Using the material that follows, identify and copy each line with the string "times".

*****

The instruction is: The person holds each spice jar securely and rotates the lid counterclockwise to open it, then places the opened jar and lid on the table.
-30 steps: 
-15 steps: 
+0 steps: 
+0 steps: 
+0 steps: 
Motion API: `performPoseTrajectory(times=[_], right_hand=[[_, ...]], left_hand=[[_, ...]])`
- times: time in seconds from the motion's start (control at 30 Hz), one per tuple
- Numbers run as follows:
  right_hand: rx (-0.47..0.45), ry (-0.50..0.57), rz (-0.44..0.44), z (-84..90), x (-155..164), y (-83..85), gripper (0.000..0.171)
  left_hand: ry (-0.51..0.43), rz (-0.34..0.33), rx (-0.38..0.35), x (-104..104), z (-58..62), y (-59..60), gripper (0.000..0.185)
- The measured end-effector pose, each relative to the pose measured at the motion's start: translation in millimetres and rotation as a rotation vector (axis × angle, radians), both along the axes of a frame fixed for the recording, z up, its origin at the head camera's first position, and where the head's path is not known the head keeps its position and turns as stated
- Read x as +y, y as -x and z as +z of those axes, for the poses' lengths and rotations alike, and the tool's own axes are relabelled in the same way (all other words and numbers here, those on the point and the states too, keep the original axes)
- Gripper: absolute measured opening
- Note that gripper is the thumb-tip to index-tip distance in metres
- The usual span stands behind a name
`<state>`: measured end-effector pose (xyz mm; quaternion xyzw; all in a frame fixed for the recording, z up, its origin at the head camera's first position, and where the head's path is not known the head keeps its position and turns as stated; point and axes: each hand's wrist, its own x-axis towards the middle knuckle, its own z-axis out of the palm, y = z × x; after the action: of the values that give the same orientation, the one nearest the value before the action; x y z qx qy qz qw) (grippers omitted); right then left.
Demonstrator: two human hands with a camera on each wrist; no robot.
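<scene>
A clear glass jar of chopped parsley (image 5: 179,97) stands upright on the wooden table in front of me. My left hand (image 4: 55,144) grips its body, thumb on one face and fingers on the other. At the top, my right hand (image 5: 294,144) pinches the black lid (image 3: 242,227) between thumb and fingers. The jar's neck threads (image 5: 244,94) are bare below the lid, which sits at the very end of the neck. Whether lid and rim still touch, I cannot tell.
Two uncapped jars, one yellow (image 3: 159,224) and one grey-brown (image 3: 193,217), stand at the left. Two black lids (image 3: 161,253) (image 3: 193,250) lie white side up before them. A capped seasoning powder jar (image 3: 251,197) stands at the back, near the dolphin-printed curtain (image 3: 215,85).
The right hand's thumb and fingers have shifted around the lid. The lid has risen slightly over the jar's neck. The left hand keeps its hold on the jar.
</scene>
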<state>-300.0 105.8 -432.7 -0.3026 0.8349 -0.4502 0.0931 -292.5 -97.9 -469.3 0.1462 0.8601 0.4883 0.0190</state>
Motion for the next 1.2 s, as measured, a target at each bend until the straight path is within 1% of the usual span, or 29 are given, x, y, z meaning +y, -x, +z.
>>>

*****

- ANSWER BELOW -
Motion API: `performPoseTrajectory(times=[_], right_hand=[[_, ...]], left_hand=[[_, ...]])`
- times: time in seconds from the motion's start (control at 30 Hz), one per tuple

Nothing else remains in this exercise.